ですから、世の中に立ちてかひある人は、社会に出て、心を交わし合い、支え合える仲間や友達がいて、生き甲斐、自己効力感をもつ人ということででしょう。
 そのような人が、真の意味でグレイトです。

 3つ目は、人と生きなむの、なむ、について。
 二通りに解釈できます。片方は、歌い手が学生の皆さんだとして、自らが、何かを実践・実現しようとする強い意志、すなわち「私は、立ちて甲斐ある人として生きてゆきます」を表します。もう片方は、歌い手が教職員だとして、相手に対して自分の思う通りのことを実践・実現して欲しいという願い、これを誂えといいますが、「立ちて甲斐ある人として生きて下さい」を表します。
 本学の学園歌は、「なむ」の魔法により、一つの短歌で、学生と教職員、学生同士、教職員同志の思いが響き合う一首完結の相聞歌といえます。私はこの、「なむ」の魔法を前の理事長の十文字一夫先生から学びました。
 本学は学生の皆さんに寄り添う教育を大切にしていますが、学園歌に込められた一首からなる相聞歌の精神が寄り添う心に通じます。本学の学びの中で、教職員からの寄り添いを感じて下さったのではないでしょうか。皆さんが社会人として成長して行かれる過程で、他者に寄り添う心をさらに磨いて下さるようお祈りします。
 そして、学園歌は皆さんの成長を見守り支えて下さったご家族と皆さんの間の相聞歌でもあります。

 最後になりますが、暫らく置いてきたグレイトの話に戻ります。MAGAのグレイトではなく、The Great Stone Faceのアーネストを真の意味のグレイトとするなら、学園歌の世の中に立ちてかひある人がまさにそれにあたります。
 そして、「なむ」の魔法を考慮すると、学園歌では、“Make Yourself Great”  「あなた自身をグレイトに」という教職員の誂えに対し、“Make Myself Great”  「私自身をグレイトに」という、学生の皆さんの強い意志の応えが交響しています。
 皆さんはこれから、社会人として自らを鍛え続け、成長する過程で、自己効力感を感じ、生き甲斐をみつけ、グレイトな人に近づいていって下さると期待しています。
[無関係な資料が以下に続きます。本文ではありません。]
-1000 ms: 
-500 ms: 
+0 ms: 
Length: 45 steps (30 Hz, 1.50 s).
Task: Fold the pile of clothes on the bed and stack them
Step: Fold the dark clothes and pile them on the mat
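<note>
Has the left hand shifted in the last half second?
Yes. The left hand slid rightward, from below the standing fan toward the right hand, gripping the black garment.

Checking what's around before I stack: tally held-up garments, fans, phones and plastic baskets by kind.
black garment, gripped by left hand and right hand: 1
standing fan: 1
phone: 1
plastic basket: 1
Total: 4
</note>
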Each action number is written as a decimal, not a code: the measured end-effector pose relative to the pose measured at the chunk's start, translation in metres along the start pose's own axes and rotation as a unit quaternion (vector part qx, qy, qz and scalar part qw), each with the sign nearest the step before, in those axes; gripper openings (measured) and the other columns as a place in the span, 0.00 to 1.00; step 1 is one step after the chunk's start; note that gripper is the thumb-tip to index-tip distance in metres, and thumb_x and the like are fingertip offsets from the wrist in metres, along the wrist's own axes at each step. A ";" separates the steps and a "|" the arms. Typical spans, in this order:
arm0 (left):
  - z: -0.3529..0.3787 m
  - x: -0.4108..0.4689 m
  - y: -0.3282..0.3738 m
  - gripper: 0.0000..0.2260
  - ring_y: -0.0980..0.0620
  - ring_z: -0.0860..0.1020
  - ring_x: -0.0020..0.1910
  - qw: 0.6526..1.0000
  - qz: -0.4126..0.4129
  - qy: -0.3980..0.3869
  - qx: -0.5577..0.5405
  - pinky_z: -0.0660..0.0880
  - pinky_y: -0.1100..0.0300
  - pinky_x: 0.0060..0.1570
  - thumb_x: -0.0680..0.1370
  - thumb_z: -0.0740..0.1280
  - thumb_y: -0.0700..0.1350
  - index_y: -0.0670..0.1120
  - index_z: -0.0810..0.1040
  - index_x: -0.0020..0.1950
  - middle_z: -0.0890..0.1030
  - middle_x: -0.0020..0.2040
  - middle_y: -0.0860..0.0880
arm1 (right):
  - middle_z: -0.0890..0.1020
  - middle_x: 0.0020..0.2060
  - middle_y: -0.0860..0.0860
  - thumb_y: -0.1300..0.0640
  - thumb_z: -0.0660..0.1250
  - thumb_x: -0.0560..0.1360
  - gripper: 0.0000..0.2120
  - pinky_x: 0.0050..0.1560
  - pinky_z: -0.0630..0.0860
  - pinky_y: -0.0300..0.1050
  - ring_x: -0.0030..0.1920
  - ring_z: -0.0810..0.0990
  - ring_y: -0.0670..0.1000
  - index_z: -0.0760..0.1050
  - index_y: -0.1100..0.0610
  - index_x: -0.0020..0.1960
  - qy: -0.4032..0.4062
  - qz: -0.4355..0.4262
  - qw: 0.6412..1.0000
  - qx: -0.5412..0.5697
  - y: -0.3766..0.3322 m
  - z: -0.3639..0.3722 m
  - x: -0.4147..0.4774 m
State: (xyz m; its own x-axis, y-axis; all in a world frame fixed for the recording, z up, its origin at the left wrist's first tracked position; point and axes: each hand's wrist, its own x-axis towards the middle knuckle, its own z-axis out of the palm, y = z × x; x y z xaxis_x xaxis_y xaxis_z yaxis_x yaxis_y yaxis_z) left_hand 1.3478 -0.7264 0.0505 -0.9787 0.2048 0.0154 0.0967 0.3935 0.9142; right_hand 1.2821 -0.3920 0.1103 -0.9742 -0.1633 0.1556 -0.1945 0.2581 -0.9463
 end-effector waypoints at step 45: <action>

 そして、本当の最後です。私からの誂え“Make Yourself Great.”に対して、皆さん一緒に大きな声で“Make Myself Great.”唱和してお応えください。

(式典では、学長からの“Make Yourself Great.”に対して、卒業生は“Make Myself Great.”と大きく唱和しました。)

 どうもありがとうございます。
 これをもって、私の式辞といたします。


*志村学長追記:私からの誂え”Make Yourself Great.”に対して、皆さんが元気よく”Make Myself Great.”としっかり唱和して下さいました。とてもありがたく嬉しかったです。